» **What is needed**
Print the entries once more, unchanged.

» **Study material**
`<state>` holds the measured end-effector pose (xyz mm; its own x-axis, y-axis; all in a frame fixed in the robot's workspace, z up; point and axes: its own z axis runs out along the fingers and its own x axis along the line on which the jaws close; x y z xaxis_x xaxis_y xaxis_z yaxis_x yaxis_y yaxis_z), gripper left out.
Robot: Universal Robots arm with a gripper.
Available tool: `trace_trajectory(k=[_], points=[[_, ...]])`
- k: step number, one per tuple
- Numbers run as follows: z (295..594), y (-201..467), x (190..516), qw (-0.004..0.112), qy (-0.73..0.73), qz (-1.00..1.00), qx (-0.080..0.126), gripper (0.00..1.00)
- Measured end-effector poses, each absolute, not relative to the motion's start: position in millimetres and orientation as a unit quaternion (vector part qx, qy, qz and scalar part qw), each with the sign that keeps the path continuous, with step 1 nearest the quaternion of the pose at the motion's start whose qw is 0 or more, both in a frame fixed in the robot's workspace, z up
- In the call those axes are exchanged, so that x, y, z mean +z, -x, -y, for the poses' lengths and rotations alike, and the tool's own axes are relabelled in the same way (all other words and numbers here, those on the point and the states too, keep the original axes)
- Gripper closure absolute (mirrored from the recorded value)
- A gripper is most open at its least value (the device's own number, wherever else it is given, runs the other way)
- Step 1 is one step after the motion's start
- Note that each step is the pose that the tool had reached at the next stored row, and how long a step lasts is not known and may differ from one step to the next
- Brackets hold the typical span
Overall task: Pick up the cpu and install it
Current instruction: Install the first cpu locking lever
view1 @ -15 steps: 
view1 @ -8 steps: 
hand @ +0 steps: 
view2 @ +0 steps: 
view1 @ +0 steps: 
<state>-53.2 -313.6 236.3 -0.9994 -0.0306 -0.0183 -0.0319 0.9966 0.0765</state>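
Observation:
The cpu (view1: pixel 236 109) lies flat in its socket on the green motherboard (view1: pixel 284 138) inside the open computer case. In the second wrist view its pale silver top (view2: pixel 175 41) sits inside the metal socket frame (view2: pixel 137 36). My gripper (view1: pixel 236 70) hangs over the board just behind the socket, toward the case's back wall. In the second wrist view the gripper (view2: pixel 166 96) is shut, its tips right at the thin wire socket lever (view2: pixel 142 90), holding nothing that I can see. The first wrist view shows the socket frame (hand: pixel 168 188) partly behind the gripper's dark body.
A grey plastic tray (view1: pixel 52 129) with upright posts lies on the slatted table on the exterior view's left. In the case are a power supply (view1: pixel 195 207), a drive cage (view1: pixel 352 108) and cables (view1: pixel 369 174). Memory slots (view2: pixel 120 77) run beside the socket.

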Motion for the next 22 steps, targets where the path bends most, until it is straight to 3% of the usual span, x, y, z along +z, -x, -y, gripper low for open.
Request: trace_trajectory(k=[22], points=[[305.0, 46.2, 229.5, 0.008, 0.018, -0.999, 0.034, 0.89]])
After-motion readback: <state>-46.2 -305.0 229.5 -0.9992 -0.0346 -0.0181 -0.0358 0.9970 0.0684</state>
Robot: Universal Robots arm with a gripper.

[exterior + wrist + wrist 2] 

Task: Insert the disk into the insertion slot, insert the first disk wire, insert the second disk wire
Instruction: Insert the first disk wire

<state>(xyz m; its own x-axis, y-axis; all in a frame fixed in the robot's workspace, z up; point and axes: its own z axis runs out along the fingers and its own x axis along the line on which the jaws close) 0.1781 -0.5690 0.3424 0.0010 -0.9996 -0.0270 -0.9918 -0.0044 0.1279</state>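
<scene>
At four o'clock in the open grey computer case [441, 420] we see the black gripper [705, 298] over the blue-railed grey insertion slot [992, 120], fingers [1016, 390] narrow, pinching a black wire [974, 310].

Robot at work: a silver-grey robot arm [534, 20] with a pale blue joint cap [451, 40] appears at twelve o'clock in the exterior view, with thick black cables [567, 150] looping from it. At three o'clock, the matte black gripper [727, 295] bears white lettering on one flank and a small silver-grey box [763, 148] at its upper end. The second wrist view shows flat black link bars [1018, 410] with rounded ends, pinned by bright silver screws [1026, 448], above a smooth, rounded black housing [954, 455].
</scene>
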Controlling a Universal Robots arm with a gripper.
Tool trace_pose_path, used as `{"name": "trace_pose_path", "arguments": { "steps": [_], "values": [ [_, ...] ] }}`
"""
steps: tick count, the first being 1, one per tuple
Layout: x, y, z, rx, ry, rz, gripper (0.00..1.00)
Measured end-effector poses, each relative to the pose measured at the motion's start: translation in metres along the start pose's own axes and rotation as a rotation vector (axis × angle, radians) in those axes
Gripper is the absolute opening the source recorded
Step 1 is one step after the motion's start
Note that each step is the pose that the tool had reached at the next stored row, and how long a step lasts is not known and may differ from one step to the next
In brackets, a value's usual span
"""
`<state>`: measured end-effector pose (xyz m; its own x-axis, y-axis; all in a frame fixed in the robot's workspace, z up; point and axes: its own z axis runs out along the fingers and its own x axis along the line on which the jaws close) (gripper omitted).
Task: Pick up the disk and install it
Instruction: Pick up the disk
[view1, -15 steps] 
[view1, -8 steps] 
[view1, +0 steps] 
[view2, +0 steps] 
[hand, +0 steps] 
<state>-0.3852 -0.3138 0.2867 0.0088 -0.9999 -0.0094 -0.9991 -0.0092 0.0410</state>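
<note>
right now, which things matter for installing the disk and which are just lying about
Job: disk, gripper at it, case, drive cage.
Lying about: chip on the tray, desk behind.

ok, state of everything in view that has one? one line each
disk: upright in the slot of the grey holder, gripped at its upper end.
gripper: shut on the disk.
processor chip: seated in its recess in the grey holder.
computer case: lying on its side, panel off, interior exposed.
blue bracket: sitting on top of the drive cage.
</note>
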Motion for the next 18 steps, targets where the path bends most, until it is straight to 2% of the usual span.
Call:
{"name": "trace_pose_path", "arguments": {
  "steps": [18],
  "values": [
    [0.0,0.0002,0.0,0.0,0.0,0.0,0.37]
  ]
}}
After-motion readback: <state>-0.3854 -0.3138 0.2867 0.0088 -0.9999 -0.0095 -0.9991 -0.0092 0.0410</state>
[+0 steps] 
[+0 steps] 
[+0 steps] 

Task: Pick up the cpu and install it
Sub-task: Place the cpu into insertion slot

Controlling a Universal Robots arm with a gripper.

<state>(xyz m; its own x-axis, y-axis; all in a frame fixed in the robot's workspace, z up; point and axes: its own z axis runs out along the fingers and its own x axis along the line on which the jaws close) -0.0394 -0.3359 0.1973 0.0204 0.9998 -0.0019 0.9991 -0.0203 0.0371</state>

» **Response**
`<state>` holds the measured end-effector pose (xyz mm; its own x-axis, y-axis; all in a frame fixed in the robot's workspace, z up; point and axes: its own z axis runs out along the fingers and its own x axis along the line on which the jaws close; x y z xaxis_x xaxis_y xaxis_z yaxis_x yaxis_y yaxis_z), gripper left out.
Robot: Universal Robots arm with a gripper.
Available tool: `trace_trajectory(k=[_], points=[[_, ...]])`
- k: step number, one per tuple
- Numbers run as follows: z (295..594), y (-201..467), x (190..516), qw (-0.004..0.112), qy (-0.73..0.73), qz (-1.00..1.00), qx (-0.080..0.126), gripper (0.00..1.00)
- Measured end-effector poses, each absolute, not relative to the motion's start: position in millimetres and orientation as a unit quaternion (vector part qx, qy, qz and scalar part qw), each with the sign that keeps the path continuous, with step 1 nearest the quaternion of the pose at the motion's start whose qw is 0 or more, both in a frame fixed in the robot's workspace, z up
- In the call those axes are exchanged, so that x, y, z mean +z, -x, -y, for the poses' lengths and rotations alike, and the tool's own axes are relabelled in the same way (all other words and numbers here, those on the point and the states too, keep the original axes)
- Gripper closure absolute (mirrored from the recorded value)
- A gripper is most open at its least value (the device's own number, wherever else it is given, runs the other way)
- Step 1 is one step after the motion's start
- Note that each step is the pose that the tool had reached at the next stored row, and how long a step lasts is not known and may differ from one step to the next
- Brackets hold the typical span
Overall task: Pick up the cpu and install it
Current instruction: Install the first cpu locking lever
view1 @ -15 steps: 
view1 @ -8 steps: 
hand @ +0 steps: 
view2 @ +0 steps: 
view1 @ +0 steps: 
<state>-53.2 -313.6 236.3 -0.9994 -0.0306 -0.0183 -0.0319 0.9966 0.0765</state>
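Observation:
The cpu (view1: pixel 236 109) lies flat in its socket on the green motherboard (view1: pixel 284 138) inside the open computer case. In the second wrist view its pale silver top (view2: pixel 175 41) sits inside the metal socket frame (view2: pixel 137 36). My gripper (view1: pixel 236 70) hangs over the board just behind the socket, toward the case's back wall. In the second wrist view the gripper (view2: pixel 166 96) is shut, its tips right at the thin wire socket lever (view2: pixel 142 90), holding nothing that I can see. The first wrist view shows the socket frame (hand: pixel 168 188) partly behind the gripper's dark body.
A grey plastic tray (view1: pixel 52 129) with upright posts lies on the slatted table on the exterior view's left. In the case are a power supply (view1: pixel 195 207), a drive cage (view1: pixel 352 108) and cables (view1: pixel 369 174). Memory slots (view2: pixel 120 77) run beside the socket.
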
Motion for the next 22 steps, targets where the path bends most, until it is straight to 3% of the usual span, x, y, z along +z, -x, -y, gripper low for open.
Request: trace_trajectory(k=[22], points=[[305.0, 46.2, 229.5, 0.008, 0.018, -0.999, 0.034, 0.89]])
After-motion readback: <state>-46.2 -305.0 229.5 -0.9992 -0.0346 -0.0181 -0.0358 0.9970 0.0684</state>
Robot: Universal Robots arm with a gripper.

[exterior + wrist + wrist 2] 

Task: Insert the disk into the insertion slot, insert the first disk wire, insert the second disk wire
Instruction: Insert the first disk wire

<state>(xyz m; its own x-axis, y-axis; all in a frame fixed in the robot's workspace, z up; point and axes: its own z axis runs out along the fingers and its own x axis along the line on which the jaws close) 0.1781 -0.5690 0.3424 0.0010 -0.9996 -0.0270 -0.9918 -0.0044 0.1279</state>
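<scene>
At four o'clock in the open grey computer case [441, 420] we see the black gripper [705, 298] over the blue-railed grey insertion slot [992, 120], fingers [1016, 390] narrow, pinching a black wire [974, 310].

Robot at work: a silver-grey robot arm [534, 20] with a pale blue joint cap [451, 40] appears at twelve o'clock in the exterior view, with thick black cables [567, 150] looping from it. At three o'clock, the matte black gripper [727, 295] bears white lettering on one flank and a small silver-grey box [763, 148] at its upper end. The second wrist view shows flat black link bars [1018, 410] with rounded ends, pinned by bright silver screws [1026, 448], above a smooth, rounded black housing [954, 455].
</scene>
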Controlling a Universal Robots arm with a gripper.
Tool trace_pose_path, used as `{"name": "trace_pose_path", "arguments": { "steps": [_], "values": [ [_, ...] ] }}`
"""
steps: tick count, the first being 1, one per tuple
Layout: x, y, z, rx, ry, rz, gripper (0.00..1.00)
Measured end-effector poses, each relative to the pose measured at the motion's start: translation in metres along the start pose's own axes and rotation as a rotation vector (axis × angle, radians) in those axes
Gripper is the absolute opening the source recorded
Step 1 is one step after the motion's start
Note that each step is the pose that the tool had reached at the next stored row, and how long a step lasts is not known and may differ from one step to the next
In brackets, a value's usual span
"""
`<state>`: measured end-effector pose (xyz m; its own x-axis, y-axis; all in a frame fixed in the robot's workspace, z up; point and axes: its own z axis runs out along the fingers and its own x axis along the line on which the jaws close) (gripper omitted).
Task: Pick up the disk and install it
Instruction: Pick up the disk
[view1, -15 steps] 
[view1, -8 steps] 
[view1, +0 steps] 
[view2, +0 steps] 
[hand, +0 steps] 
<state>-0.3852 -0.3138 0.2867 0.0088 -0.9999 -0.0094 -0.9991 -0.0092 0.0410</state>
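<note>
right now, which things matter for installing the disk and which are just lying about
Job: disk, gripper at it, case, drive cage.
Lying about: chip on the tray, desk behind.

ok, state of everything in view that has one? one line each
disk: upright in the slot of the grey holder, gripped at its upper end.
gripper: shut on the disk.
processor chip: seated in its recess in the grey holder.
computer case: lying on its side, panel off, interior exposed.
blue bracket: sitting on top of the drive cage.
</note>
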Motion for the next 18 steps, targets where the path bends most, until it is straight to 2% of the usual span.
Call:
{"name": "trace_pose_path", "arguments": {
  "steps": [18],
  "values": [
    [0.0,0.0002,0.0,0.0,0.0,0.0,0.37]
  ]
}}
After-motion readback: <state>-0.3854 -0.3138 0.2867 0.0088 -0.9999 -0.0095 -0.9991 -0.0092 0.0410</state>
[+0 steps] 
[+0 steps] 
[+0 steps] 

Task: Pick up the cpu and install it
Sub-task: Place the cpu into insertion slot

Controlling a Universal Robots arm with a gripper.

<state>(xyz m; its own x-axis, y-axis; all in a frame fixed in the robot's workspace, z up; point and axes: its own z axis runs out along the fingers and its own x axis along the line on which the jaws close) -0.0394 -0.3359 0.1973 0.0204 0.9998 -0.0019 0.9991 -0.0203 0.0371</state>

The work on the exercise is done.